I say tool/toy in the title of this post because I feel a bit guilty about buying it. It wasnt cheap. But I hvaen't bought an electronic gizmo for awhile, and the deal is that I promise to myself i'm going to use it to make worthwhile stuff, media that matters, so to speak. So it will be a tool, whereas if i just used it for stupid crap or not at all, it would be a toy.
Border Photo Used by MIT
Cool, a graduate political science course at MIT is using a photo I took in Nogales of the border wall on their webpage about the class. The class is called Globalization, Migration, and International Relations.
fonefotoblogging
As this goes to press (heh) I have 6 photos in my Flickr photostream that I put there directly from my mobile phone. Yes, I figured out how to send a photo in an email, to Flickr, and even include tags and title and description.
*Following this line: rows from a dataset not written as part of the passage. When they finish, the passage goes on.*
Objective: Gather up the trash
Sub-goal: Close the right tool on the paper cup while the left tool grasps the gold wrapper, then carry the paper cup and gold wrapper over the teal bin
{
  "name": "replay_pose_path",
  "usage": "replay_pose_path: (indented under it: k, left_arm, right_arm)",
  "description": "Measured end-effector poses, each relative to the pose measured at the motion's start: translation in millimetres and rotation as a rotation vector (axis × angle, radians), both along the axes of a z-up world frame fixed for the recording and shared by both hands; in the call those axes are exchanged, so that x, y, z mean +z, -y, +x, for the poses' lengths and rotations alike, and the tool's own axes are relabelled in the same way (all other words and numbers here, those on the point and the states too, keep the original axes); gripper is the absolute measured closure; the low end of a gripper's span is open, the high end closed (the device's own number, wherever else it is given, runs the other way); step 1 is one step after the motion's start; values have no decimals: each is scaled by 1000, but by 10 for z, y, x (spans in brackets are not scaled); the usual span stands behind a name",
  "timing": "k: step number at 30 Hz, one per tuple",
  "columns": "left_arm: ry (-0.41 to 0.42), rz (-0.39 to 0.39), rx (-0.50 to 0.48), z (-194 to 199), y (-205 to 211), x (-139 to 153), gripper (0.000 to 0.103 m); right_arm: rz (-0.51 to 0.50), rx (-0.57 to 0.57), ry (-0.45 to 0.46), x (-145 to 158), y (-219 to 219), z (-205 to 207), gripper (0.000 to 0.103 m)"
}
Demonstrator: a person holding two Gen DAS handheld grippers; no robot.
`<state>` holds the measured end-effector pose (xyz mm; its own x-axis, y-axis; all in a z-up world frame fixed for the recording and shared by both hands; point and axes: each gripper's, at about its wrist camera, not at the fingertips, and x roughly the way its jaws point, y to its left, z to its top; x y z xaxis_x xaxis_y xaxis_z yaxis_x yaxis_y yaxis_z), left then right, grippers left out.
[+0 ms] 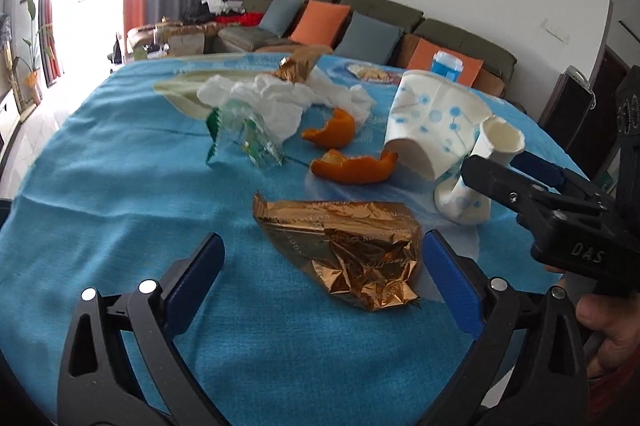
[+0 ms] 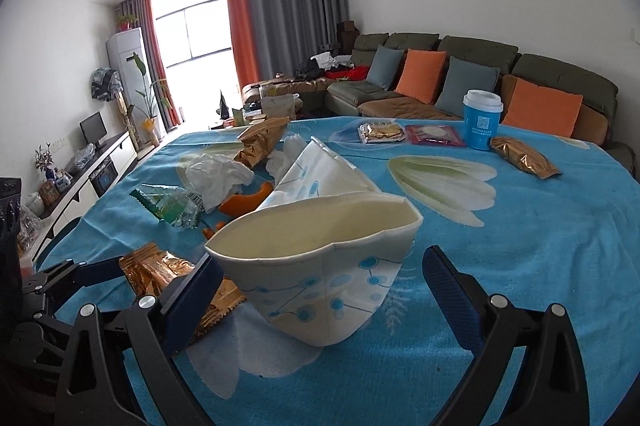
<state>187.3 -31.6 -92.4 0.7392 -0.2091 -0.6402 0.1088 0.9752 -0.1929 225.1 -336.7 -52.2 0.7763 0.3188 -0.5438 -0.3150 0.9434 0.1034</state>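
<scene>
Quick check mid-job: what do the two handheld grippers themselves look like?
Both match: the left gripper and right gripper have black plastic frames with cut-outs, silver round pins at the joints and flat blue pads on the fingers. The right gripper's body is marked "DAS" in raised letters.

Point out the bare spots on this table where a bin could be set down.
Bare cloth lies right of the crushed paper cup, up to the blue tumbler and far gold wrapper. Also left of the near gold wrapper. Crowded: tissues, orange peels, clear wrapper.
</scene>
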Motion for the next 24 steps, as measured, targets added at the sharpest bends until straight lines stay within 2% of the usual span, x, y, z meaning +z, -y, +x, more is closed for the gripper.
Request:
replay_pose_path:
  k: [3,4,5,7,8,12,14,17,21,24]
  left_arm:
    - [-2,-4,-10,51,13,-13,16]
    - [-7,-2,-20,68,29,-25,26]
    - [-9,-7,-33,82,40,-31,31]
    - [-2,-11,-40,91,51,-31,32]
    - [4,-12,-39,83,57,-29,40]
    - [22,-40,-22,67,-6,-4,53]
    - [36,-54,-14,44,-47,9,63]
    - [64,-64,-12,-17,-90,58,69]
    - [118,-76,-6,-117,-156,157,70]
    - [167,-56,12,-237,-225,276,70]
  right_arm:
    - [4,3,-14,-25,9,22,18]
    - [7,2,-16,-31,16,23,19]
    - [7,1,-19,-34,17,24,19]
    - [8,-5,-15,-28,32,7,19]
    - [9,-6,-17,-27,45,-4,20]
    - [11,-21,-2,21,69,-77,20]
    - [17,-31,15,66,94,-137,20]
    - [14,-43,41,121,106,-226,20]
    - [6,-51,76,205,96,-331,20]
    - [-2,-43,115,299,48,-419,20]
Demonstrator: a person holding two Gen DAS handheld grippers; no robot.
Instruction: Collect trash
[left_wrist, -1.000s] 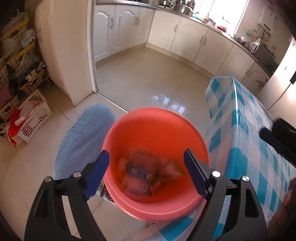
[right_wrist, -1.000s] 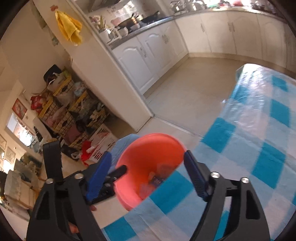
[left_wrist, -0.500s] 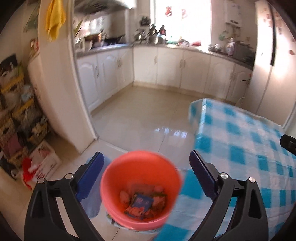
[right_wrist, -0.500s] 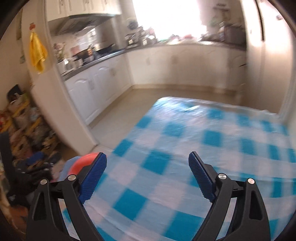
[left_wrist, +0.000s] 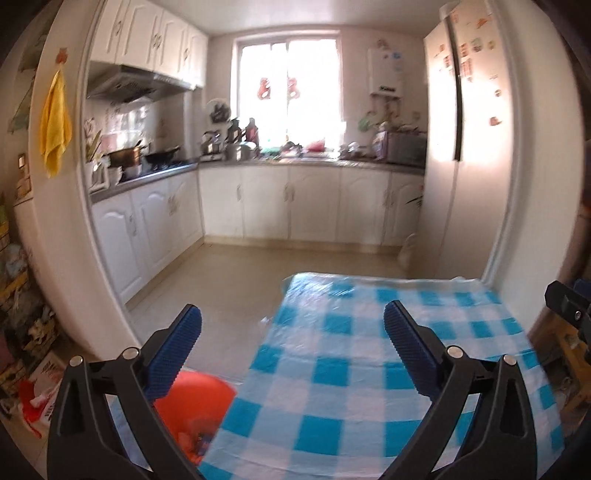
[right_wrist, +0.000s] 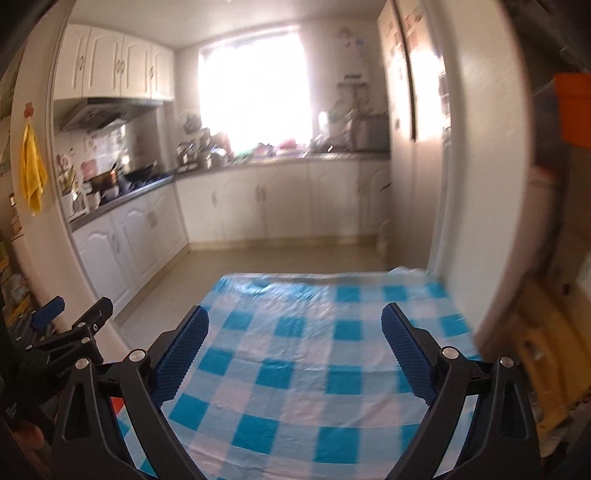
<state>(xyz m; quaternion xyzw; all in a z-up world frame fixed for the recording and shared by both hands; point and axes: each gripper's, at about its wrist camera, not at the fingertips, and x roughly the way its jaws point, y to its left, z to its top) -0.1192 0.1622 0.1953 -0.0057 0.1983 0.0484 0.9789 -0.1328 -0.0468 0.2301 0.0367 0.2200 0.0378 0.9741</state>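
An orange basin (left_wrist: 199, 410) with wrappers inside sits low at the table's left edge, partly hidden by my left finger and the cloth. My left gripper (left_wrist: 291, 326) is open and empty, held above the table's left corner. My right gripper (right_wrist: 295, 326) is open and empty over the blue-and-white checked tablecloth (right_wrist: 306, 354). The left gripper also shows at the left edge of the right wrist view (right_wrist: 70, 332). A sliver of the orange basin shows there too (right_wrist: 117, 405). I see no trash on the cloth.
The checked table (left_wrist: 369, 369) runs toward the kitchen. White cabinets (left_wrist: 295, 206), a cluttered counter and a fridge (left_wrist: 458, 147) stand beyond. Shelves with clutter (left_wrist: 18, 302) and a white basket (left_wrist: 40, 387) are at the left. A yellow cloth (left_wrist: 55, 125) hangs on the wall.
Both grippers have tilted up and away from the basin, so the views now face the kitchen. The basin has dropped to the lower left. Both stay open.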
This is a really cool thing to be able to do, especially for indymedia-type purposes. I wonder if any techies have made a nice fuzzy indy version of this technology. I seem to dimly remember some mention of this kind of thing, maybe at the 2004 RNC or whatever, but I'm not really aware of it as a commonly used tool. Imagine witnessing some injustice on the street and immediately being able to put a photo of it up on the web without even going home to your computer. That would rock.
Ze Frank on Somalia
For the past week or so, since my brother told me about it, I've been starting to get into this super cool video blog called "The Show with Ze Frank." It's an amazingly entertaining daily videocast that consists of mostly just this guy, Ze, camera close-upped on his face, as he rants in this really witty but spastic, tweaker kind of way. like the the smartest funniest speedfreak you'll ever meet.
Friday's episode was a rare political one, mostly about what's been happening in Somalia. He has a great way of mixing the standard news take on something with his own little comedic asides.
I want to do a videoblog sort of like that. A continuation of my so-far still secret series "Meditations on Nature with Esteban Caliente" - it would be sort of mix of Ze Frank, Geraldo Rivera, Nick Broomfield, and.... myself, i guess. yeah.